- TASK -
Your answer should consist of the complete listing, repeated verbatim.

- GIVEN MATERIAL -
_ _ _

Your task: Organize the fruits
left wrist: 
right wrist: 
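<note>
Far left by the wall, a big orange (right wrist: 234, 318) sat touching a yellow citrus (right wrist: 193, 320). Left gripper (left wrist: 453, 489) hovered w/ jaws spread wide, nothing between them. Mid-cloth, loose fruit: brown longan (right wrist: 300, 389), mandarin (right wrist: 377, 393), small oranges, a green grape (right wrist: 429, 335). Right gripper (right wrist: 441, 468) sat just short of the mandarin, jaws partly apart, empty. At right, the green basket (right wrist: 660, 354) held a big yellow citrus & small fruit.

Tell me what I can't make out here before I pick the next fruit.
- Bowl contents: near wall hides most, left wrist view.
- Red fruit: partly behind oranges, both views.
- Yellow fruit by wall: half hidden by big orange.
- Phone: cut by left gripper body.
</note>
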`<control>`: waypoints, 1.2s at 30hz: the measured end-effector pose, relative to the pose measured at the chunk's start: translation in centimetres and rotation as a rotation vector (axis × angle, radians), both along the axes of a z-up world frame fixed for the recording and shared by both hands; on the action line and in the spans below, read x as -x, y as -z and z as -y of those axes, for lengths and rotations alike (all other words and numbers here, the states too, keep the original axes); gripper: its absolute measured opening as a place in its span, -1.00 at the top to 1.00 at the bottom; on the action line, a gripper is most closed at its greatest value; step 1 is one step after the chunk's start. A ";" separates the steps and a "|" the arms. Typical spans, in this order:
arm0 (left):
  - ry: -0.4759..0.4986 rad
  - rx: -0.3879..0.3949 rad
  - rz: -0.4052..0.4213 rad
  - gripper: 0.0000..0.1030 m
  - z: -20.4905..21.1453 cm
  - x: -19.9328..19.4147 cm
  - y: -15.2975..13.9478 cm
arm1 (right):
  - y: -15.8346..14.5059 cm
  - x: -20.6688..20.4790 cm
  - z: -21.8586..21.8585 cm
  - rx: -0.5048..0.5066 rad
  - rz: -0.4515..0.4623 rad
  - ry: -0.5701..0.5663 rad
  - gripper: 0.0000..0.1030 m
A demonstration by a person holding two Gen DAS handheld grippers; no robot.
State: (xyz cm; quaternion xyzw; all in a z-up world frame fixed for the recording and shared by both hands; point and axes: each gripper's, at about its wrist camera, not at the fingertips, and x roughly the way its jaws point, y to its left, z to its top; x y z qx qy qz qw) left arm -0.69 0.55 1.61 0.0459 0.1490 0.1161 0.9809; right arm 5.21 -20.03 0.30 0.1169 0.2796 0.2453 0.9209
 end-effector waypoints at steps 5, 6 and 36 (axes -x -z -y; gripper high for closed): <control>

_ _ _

- SOLUTION FOR THIS TASK -
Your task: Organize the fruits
left wrist: 
right wrist: 
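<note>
Far left by the wall, a big orange (right wrist: 234, 318) sat touching a yellow citrus (right wrist: 193, 320). Left gripper (left wrist: 453, 489) hovered w/ jaws spread wide, nothing between them. Mid-cloth, loose fruit: brown longan (right wrist: 300, 389), mandarin (right wrist: 377, 393), small oranges, a green grape (right wrist: 429, 335). Right gripper (right wrist: 441, 468) sat just short of the mandarin, jaws partly apart, empty. At right, the green basket (right wrist: 660, 354) held a big yellow citrus & small fruit.

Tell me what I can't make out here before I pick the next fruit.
- Bowl contents: near wall hides most, left wrist view.
- Red fruit: partly behind oranges, both views.
- Yellow fruit by wall: half hidden by big orange.
- Phone: cut by left gripper body.
</note>
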`<control>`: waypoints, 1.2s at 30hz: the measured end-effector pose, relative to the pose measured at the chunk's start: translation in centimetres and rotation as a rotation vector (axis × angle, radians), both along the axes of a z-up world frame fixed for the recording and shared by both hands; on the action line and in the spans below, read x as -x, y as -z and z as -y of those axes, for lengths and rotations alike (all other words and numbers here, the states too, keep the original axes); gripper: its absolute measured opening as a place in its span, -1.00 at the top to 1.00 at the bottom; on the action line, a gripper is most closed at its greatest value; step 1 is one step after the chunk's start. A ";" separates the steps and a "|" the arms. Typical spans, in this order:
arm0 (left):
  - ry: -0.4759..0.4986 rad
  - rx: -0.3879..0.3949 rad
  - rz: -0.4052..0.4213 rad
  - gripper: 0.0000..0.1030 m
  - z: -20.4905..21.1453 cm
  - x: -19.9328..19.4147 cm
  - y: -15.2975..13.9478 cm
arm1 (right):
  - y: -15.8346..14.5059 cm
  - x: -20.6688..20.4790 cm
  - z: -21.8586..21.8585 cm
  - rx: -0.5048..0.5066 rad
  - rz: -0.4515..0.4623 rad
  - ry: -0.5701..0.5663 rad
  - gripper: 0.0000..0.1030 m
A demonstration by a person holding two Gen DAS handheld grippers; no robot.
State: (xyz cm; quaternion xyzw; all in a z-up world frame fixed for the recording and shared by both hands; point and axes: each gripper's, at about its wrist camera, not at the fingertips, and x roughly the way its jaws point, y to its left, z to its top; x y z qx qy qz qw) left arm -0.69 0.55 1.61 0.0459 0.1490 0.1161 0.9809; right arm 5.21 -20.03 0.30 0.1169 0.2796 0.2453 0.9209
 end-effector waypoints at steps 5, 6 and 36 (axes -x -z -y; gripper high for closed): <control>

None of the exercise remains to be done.